French transportation strike spreads to civil servants

Tuesday, November 20, 2007

A near empty Gare du Nord in Paris as the strike continued on November 18, 2007.
Image: Gideon.

The labor strikes in France, which began on November 13, 2007, are continuing as hundreds of thousands of civil servants hold a 24-hour work stoppage. The action by postal workers, teachers, air traffic controllers and hospital staff, have left many schools closed and airports facing delays and flight cancellations.

The November 2007 strikes in France began when SNCF rail workers and Paris Métro engineers went on strike to protest reforms by President Nicolas Sarkozy, which would reduce early retirement pensions.

Under current regulations, civil servants in France may retire after 37.5 years of service. Some professions, primarily in the rail industry, have an accelerated schedule, allowing rail workers to retire as early as age 50 with full benefits. The government wants to change that saying that these special pensions apply to 1.6 million workers and amount to 6% of the governments total pension payments.

It's a real worry for the French economy.

—Christine Lagarde

The rail strike has, according to opinion polls, become quite unpopular. Speaking today, Sarkozy said "I am thinking about those millions of French people who after a day's work do not have a bus, a metro or a train to get home and who are tired of being held hostage. I am thinking of those companies that risk having to lay off workers."

The French finance minister Christine Lagarde estimated the strikes cost the economy of France 350 million each day. "It's a real worry for the French economy," she said. Public accounts minister Éric Wœrth spoke on France Inter radio and agreed that a prolonged strike would hurt the economy. "Not over several days. But if it lasted longer, it could obviously have consequences," he said.
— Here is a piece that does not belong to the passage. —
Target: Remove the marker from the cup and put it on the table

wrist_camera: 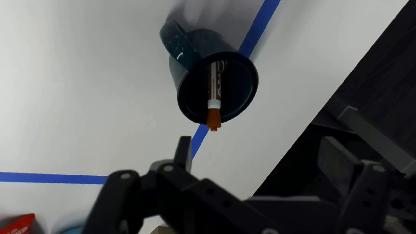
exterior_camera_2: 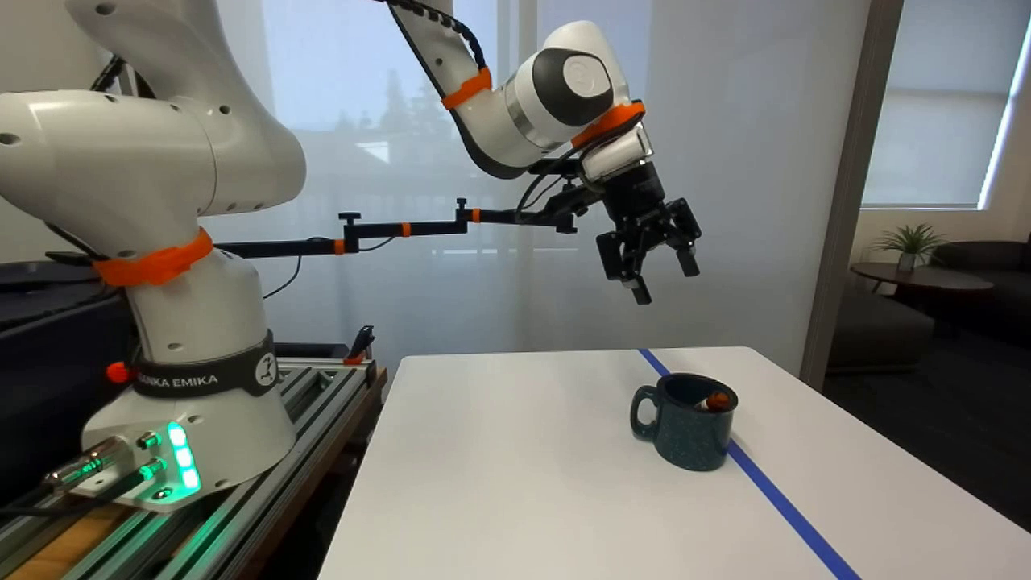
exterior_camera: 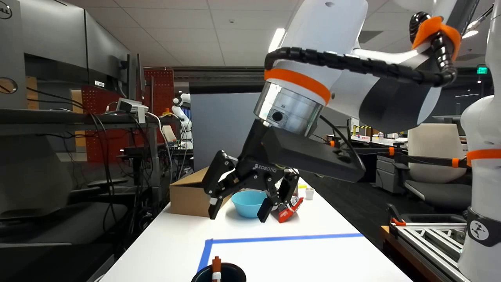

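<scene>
The marker leans in the cup, its barrel down inside and its orange cap at the rim; the cup stands upright on the table. Above the table, well apart from the cup, hangs the pincer, spread wide and holding nothing.

The marker should be light, stiff and hardly fragile, but its smooth round barrel may twist or slip in a loose grip. The cap is the easiest part to reach, yet pulled by that alone the marker might come uncapped, so a hold that takes in the white collar seems safer. The lift should follow the marker's lean, since a sideways drag could tip the cup.

Only the wrist view shows the printed barrel running down into the cup. In an exterior view the cup's full side and handle appear, with little of the marker beyond its cap. In an exterior view a bowl and a box show beyond the cup, itself cut off by the lower edge, handle unseen; the wrist view catches only a sliver of the bowl.
</scene>
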Controlling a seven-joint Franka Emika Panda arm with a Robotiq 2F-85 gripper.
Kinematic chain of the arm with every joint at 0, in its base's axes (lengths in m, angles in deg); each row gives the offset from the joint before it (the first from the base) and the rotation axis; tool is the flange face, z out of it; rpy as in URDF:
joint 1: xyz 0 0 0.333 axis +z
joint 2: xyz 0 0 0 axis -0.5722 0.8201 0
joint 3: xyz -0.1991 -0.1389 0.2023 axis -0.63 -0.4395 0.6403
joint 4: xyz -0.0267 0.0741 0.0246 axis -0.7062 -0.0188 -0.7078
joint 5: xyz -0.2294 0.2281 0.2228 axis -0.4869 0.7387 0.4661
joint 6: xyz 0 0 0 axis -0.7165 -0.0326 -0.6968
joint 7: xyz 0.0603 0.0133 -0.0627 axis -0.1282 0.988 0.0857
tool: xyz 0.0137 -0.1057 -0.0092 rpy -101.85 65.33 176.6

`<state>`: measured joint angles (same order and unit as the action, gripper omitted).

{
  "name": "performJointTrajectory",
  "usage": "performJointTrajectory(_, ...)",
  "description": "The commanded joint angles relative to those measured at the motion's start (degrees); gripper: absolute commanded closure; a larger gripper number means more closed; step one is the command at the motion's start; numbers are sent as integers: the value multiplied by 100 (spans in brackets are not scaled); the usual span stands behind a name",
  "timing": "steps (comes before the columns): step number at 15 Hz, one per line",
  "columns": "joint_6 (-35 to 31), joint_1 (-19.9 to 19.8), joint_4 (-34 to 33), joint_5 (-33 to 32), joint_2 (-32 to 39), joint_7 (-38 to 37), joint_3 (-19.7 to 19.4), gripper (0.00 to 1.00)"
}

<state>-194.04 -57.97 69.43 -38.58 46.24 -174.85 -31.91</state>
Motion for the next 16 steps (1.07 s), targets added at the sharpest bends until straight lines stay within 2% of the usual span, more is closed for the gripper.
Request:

The civil servants that began their 24-hour stoppage today are protesting what they say has been a de facto pay-cut. The purchasing power of their wages has dropped by 6% since 2000. They are demanding pay-raises and are protesting proposed job-cuts for 2008. The government has proposed to cut some 23,000 jobs, half of which would be in education.

The third work stoppage by French energy workers started last night, reducing electrical output by 9%. Newspaper distributors also went on strike, in protest of proposed restructuring. Students protested other reforms that would give universities greater autonomy. The students blocked access to buildings at campuses across the country.